- _About this task_:
Each line that contains the word "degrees" is to be copied from the records below.

- _Collected data_:
_ _ _

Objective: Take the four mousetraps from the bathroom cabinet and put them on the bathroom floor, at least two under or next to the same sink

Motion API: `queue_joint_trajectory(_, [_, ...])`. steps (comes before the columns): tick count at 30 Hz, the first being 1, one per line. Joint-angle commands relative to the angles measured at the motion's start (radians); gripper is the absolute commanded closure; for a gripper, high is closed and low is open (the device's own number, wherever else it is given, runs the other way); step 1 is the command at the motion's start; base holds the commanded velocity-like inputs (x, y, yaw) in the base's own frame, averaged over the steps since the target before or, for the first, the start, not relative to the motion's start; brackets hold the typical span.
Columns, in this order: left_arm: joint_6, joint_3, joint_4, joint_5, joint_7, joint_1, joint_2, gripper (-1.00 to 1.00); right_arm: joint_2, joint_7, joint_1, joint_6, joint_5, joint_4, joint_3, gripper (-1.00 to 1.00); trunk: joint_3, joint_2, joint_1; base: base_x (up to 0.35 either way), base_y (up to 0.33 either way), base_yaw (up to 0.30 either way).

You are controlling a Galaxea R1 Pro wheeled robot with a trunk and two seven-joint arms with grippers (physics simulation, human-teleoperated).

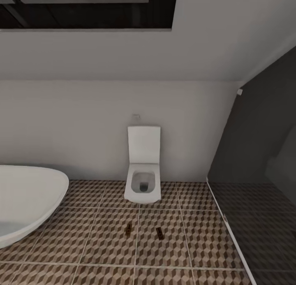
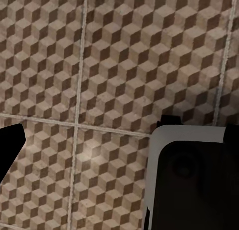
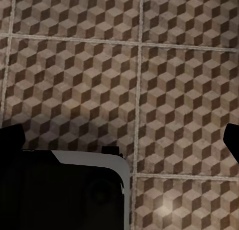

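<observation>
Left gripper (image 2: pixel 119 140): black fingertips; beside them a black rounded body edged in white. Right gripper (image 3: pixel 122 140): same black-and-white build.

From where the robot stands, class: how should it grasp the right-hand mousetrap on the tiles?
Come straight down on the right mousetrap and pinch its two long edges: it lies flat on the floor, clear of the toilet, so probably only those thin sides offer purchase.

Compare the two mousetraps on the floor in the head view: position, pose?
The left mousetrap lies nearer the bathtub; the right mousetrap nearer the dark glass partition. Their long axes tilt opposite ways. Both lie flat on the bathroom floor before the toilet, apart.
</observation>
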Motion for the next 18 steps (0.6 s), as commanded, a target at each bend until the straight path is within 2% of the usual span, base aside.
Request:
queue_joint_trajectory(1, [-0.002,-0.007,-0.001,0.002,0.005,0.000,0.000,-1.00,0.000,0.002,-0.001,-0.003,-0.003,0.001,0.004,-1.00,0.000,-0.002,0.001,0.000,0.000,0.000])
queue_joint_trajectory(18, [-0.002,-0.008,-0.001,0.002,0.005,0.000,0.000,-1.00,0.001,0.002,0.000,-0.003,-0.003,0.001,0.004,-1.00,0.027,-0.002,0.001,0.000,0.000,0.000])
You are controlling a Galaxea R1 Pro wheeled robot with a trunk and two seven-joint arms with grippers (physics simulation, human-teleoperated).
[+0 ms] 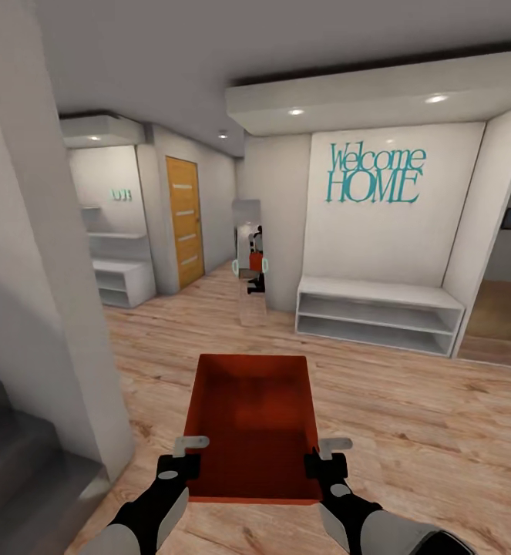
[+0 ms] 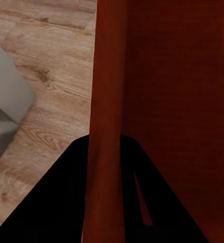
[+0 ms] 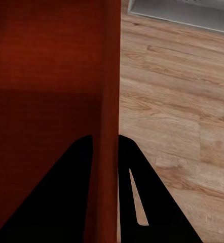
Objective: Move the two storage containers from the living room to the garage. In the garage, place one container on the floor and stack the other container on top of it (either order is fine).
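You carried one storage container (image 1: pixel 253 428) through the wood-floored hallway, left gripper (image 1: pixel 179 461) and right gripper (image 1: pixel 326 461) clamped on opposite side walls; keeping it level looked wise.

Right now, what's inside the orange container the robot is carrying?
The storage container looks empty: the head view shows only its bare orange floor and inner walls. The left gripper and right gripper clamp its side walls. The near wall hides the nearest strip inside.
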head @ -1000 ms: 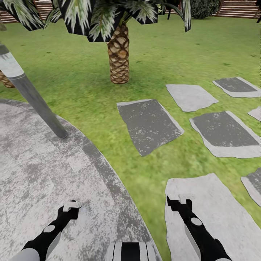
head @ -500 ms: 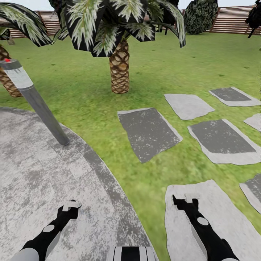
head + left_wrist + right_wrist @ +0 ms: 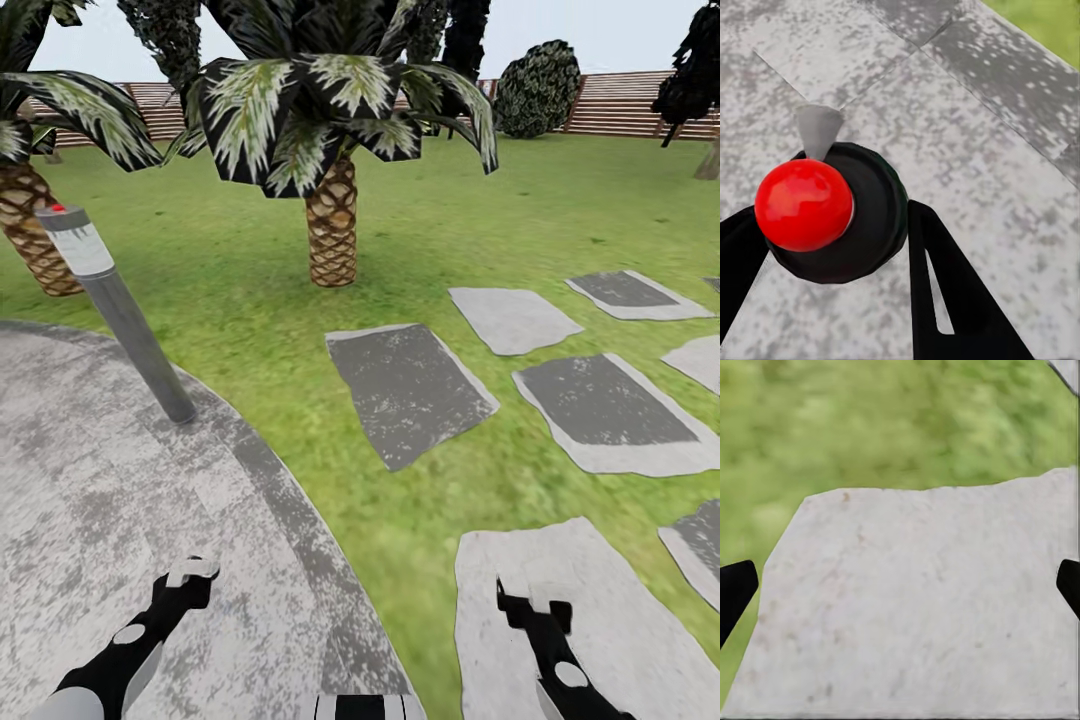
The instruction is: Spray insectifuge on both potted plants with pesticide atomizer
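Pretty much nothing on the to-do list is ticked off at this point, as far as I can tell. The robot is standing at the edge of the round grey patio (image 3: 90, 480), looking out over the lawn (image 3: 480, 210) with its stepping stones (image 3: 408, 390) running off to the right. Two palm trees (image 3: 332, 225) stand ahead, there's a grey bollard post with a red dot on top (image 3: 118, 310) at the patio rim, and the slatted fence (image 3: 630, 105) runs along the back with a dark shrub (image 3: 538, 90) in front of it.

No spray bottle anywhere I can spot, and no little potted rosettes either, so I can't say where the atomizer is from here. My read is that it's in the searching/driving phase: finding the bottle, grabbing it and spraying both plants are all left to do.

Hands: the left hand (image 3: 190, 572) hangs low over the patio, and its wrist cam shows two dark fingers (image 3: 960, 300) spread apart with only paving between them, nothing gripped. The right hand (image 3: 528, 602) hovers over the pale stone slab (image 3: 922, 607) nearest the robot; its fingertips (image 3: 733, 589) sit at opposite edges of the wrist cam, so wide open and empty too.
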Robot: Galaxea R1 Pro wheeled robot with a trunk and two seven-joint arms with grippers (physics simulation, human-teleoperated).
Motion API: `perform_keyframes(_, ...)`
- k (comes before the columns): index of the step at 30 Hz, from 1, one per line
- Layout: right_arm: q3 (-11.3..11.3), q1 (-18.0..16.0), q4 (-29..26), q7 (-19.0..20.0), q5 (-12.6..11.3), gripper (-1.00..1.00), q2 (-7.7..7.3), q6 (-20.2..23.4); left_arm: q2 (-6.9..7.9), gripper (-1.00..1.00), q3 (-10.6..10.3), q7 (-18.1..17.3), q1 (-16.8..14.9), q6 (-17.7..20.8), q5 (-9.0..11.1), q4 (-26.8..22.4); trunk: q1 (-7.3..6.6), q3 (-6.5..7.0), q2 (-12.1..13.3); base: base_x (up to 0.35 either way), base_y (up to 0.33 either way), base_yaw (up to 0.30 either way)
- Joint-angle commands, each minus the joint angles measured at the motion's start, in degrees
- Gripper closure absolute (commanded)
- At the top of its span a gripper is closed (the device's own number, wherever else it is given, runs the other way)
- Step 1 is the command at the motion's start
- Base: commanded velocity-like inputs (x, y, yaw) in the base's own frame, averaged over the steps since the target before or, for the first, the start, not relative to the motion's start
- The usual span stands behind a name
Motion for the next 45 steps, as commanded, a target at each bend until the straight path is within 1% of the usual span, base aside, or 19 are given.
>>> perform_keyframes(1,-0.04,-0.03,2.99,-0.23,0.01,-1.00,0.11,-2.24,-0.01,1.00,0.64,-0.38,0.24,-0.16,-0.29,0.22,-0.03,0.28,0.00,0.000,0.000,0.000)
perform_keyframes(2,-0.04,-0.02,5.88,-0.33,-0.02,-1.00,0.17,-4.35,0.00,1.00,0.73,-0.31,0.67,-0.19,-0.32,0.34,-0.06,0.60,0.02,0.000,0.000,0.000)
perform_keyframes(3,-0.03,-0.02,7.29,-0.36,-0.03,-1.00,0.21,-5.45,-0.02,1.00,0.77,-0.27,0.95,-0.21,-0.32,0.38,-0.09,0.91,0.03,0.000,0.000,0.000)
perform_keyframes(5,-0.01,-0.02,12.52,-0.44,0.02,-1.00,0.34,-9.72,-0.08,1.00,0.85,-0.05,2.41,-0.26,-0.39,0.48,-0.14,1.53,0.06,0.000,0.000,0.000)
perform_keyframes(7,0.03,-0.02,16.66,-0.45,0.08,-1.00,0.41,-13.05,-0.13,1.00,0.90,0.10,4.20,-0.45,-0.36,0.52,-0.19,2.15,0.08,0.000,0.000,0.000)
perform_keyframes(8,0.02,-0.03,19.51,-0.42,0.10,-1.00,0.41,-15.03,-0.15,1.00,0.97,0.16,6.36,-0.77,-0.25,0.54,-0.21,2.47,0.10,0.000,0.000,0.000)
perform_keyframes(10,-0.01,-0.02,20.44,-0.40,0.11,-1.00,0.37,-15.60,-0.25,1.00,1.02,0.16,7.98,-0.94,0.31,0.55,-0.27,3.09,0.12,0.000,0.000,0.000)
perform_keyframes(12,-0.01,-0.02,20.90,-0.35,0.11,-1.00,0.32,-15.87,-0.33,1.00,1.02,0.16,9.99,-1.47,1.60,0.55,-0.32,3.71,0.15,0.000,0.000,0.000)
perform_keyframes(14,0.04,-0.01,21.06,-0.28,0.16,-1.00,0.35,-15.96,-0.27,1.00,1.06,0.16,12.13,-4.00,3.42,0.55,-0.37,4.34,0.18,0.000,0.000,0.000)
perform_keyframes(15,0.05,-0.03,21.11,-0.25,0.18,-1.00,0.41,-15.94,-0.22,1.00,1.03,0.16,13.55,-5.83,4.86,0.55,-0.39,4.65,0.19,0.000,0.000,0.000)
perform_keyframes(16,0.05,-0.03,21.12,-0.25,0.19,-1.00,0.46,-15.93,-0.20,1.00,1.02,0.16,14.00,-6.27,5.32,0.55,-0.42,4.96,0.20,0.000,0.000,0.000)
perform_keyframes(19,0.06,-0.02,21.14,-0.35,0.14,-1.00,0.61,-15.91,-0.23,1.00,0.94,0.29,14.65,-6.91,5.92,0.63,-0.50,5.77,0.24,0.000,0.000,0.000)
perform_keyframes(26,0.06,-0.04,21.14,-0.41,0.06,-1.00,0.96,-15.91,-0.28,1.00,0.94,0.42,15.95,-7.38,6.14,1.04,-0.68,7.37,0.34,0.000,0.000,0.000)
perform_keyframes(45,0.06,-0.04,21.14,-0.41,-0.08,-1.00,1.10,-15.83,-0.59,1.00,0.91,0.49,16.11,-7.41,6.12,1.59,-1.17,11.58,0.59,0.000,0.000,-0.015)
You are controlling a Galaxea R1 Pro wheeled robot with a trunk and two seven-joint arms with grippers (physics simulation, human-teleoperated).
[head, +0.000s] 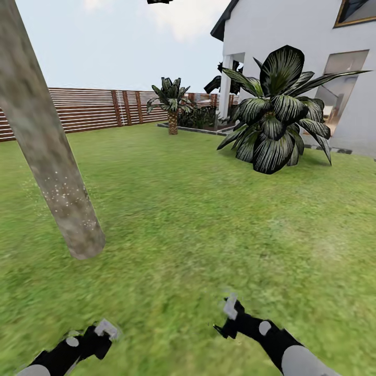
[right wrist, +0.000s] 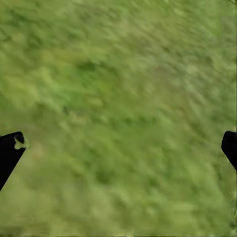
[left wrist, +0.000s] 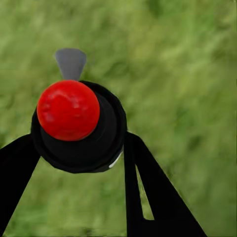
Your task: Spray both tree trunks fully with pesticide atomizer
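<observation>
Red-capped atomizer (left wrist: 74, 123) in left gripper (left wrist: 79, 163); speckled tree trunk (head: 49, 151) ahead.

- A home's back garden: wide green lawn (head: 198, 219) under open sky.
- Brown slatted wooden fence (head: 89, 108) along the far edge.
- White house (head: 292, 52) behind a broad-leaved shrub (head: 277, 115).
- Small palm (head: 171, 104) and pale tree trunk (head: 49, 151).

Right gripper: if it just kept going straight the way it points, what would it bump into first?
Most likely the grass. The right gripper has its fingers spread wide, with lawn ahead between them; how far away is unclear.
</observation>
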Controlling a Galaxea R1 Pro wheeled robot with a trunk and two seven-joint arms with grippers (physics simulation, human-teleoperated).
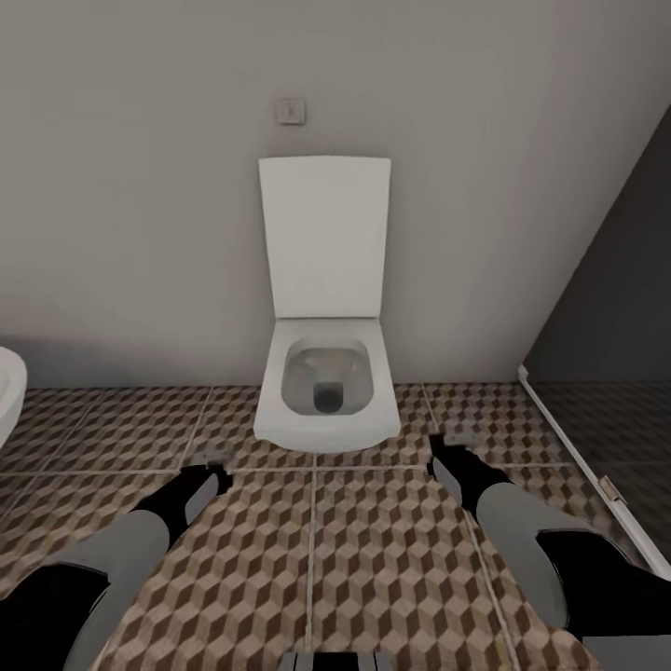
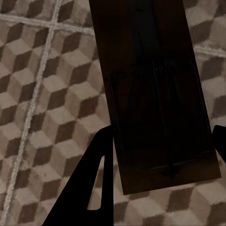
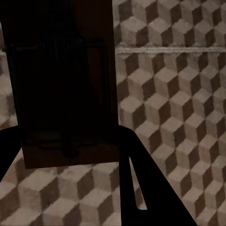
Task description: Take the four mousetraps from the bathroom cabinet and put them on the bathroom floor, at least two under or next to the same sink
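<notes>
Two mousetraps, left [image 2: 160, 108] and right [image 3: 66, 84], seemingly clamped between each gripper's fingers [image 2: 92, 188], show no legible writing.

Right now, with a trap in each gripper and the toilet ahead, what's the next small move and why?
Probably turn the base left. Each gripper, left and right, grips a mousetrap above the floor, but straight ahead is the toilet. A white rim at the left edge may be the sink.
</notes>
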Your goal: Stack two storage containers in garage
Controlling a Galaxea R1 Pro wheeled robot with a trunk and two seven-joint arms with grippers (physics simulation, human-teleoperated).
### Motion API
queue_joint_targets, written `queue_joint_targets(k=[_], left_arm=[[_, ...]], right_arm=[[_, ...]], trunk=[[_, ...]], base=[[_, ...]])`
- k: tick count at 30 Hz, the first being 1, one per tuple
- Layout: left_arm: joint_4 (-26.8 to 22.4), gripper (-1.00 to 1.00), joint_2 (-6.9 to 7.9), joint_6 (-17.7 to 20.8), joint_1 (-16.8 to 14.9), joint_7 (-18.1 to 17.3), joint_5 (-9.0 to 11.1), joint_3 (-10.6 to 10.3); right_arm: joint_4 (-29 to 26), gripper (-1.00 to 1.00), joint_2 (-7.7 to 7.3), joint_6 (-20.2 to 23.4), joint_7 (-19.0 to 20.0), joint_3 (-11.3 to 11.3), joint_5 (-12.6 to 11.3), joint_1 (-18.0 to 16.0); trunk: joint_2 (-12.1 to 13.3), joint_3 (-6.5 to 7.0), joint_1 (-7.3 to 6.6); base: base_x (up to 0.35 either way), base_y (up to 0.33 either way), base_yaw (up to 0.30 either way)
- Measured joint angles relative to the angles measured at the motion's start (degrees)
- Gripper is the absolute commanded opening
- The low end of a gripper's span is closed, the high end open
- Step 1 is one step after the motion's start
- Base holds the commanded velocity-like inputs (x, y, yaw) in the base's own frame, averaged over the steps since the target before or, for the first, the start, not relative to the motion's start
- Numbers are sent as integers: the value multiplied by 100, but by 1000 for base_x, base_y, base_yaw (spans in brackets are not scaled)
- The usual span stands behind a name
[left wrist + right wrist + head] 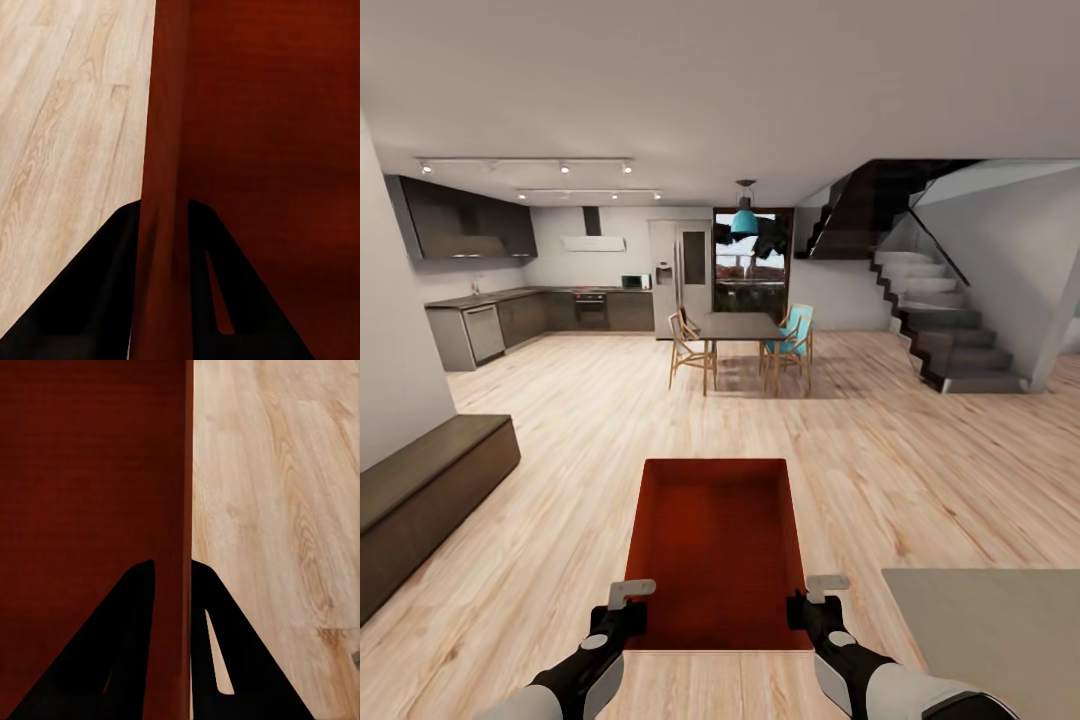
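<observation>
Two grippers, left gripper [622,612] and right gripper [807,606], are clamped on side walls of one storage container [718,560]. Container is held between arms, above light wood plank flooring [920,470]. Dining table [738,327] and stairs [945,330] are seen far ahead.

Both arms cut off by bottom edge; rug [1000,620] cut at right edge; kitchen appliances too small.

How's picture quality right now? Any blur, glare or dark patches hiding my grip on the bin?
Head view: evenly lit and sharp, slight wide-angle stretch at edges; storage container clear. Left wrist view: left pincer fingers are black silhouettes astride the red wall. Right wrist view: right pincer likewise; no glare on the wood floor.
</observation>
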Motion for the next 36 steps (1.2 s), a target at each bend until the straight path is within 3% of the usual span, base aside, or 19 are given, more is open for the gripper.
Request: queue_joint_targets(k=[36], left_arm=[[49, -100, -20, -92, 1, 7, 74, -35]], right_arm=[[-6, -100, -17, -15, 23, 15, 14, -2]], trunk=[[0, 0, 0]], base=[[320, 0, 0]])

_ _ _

- _Output below_:
- Joint-angle commands, each minus the joint angles measured at the motion's start, in degrees
- Measured joint angles relative to the angles measured at the motion's start (degrees)

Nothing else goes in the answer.